We gave Hunter Three Pinocchios in a previous fact-check for suggesting that his indictment was a hit job by Democrats. (The U.S. attorney in San Diego, who was appointed by Attorney General Jeff Sessions, approved the indictment.)

How do these claims in Hunter’s ad about Campa-Najjar measure up?

The Facts

Hunter’s 30-second ad is not subtle, claiming right off the bat that Campa-Najjar changed his name to “hide his family’s ties to terrorism.” The narrator says Campa-Najjar’s grandfather masterminded the 1972 massacre at the Munich Olympics, in which a Palestinian terrorist group called Black September killed 11 members of the Israeli team and a German police officer. Next, the ad claims that Campa-Najjar’s father once said the Israeli victims “deserved to die.” Then it says the Muslim Brotherhood supports Campa-Najjar and calls him “a risk we can’t ignore.”

Campa-Najjar, who is Palestinian Mexican American, worked at the White House under President Barack Obama beginning in 2013, reviewing the 10 letters Obama would read daily. He later worked at the Labor Department until 2017. Campa-Najjar had a security clearance for those jobs, which required him to pass an FBI background check. (Hunter, a Marine veteran who appears in uniform at the end of the ad, would not be eligible for a security clearance because of his indictment; House Speaker Paul D. Ryan has stripped him of committee assignments.)

Let’s unpack each claim in Hunter’s ad.

‘He’s used three different names to hide his family’s ties to terrorism’

Campa-Najjar was born Ammar Yasser Najjar. He said he changed his last name to Campa-Najjar in honor of his mother’s family, the Campas, who helped raise him. The name change happened years before this House race in California. For example, “Ammar Campa-Najjar” appears on a January 2016 certificate marking his selection as a “Schedule C” appointee at the Labor Department, according to documents Campa-Najjar’s campaign sent. Campa-Najjar, who was estranged from his father for a time while he was growing up, later dropped Yasser as his middle name and replaced it with Joseph.

The claim that Campa-Najjar changed his name to “hide his family’s ties to terrorism” falls flat. “Najjar” is still there in his last name, just as “Ammar” remains his given name. The timing of these changes, well before this campaign began, for us dispel the notion that Campa-Najjar is trying to hide his family’s past from voters.

‘His grandfather masterminded the Munich Olympic massacre’

Campa-Najjar’s grandfather was Muhammad Yusuf al-Najjar, or Abu Yusuf, a senior member of Black September described by Haaretz as “one of the architects of the Munich massacre.” Israeli commandos later killed Yusuf and his wife, among others, in retaliation for the Munich attacks.

Campa-Najjar said in an interview that he never knew his grandfather, who died 16 years before Campa-Najjar was born. He condemned the Munich attacks.

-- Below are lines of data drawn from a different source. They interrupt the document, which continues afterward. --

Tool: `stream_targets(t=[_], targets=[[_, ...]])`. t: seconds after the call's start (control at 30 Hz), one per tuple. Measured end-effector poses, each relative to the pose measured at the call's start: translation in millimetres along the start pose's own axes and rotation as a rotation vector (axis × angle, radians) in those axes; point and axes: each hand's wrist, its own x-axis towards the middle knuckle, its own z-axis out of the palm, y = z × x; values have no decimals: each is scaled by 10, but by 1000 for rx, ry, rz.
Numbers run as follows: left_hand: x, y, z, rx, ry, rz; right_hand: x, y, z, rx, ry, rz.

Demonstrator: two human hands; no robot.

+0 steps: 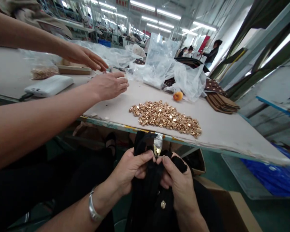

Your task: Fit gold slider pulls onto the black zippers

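My left hand [134,162], wearing a silver bracelet [93,206] at the wrist, pinches black fabric tape [147,180] between thumb and fingers. Close beside it, my right hand [180,180] grips the same black tape, some of it bunched over its fingers. The fingertips of both hands nearly meet just below a silvery, wrapped-looking fitting [158,141] at the table's edge. A small gold piece shows on that fitting. Lower down, another gold piece [163,204] rests against the black tape. Many small gold metal pieces [163,116] lie heaped on the table [222,132] beyond my hands.
At the left, another person's hands [108,85] reach over the table near a white power bank [49,85] and a bag of gold pieces [44,71]. Clear plastic bags [159,64], an orange fruit [178,96] and brown stacked pieces [222,102] lie farther back. A cardboard box [241,206] stands below right.
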Motion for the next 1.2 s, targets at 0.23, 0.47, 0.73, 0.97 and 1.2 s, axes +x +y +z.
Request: stream_targets(t=[0.23,0.47,0.73,0.97,1.2], targets=[[-26,84,-41,-24,-44,82,12,-106,120,-14,-18,16],[3,36,-71,19,-75,-12,-8,-101,76,119,38,151],[77,48,-20,53,11,-48,97,-59,15,208,90,303],[146,68,-23,107,23,-69,140,-75,27,221,113,356],[173,76,-2,141,-1,-91,171,-87,44,213,86,342]])
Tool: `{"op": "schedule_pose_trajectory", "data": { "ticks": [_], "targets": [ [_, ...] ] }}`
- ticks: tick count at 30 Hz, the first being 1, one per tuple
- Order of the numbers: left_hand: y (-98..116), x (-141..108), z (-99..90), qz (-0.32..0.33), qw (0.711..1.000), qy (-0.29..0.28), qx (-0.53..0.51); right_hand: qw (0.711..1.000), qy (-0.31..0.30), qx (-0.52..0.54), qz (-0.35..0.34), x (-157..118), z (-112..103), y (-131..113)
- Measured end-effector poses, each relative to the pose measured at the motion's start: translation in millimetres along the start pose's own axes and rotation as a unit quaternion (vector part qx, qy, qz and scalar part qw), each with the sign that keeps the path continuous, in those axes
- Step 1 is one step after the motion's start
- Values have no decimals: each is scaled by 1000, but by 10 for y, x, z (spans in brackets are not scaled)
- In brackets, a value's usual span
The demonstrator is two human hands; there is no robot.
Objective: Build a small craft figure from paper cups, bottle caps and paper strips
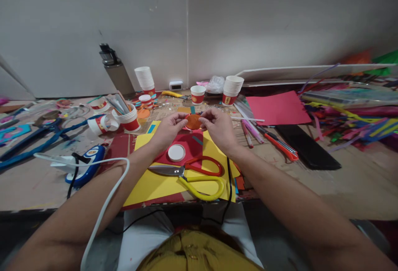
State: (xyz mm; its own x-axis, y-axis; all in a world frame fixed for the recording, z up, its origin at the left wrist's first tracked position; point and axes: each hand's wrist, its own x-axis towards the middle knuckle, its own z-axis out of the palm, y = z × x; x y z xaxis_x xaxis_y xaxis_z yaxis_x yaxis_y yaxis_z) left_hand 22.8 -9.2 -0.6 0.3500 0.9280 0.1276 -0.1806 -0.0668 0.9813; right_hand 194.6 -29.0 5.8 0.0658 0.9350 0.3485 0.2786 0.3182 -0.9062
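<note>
Between my two hands is a round orange paper disc [193, 122] with a red rim. My left hand [172, 127] pinches its left edge, and my right hand [217, 127] pinches the right edge. Below it lie a red sheet [194, 144] and a larger yellow sheet [139, 186]. A small white round lid or cup base [176, 153] rests on the red sheet. Scissors [189, 173] with one red and one yellow handle lie across the sheets, nearer to me.
Paper cup stacks [233, 90] and a dark bottle [116, 70] stand along the wall. A cutter knife [281, 146], a black phone-like slab [307, 146] and pink paper [278, 108] lie at right. On the left are a blue power strip [87, 165] and a white cable [108, 196].
</note>
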Motion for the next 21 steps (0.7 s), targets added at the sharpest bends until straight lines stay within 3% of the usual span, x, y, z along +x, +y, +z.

“I denounce those actions,” he said.

A different member of Black September, Mohammed Oudeh, claimed responsibility for the Munich attacks in a 1999 book. The New York Times in a 2010 obituary described Oudeh as “the mastermind of the deadly attack on Israeli athletes at the 1972 Munich Olympics.”

This claim in Hunter’s ad is problematic in two ways. Campa-Najjar never knew Yusuf, and although Yusuf is widely reported to have been a key planner behind the Munich attacks, Oudeh appears to be the one who “masterminded” the plot.

‘His father said they deserved to die’

Hunter’s ad attributes this claim to a Sept. 11 broadcast on the right-wing One America News Network. The newscaster says, “Far from condemning the attacks, Najjar’s own father praised the deaths of the Israelis, saying they deserved to die.” But there’s no attribution for this purported statement by Campa-Najjar’s father in the segment.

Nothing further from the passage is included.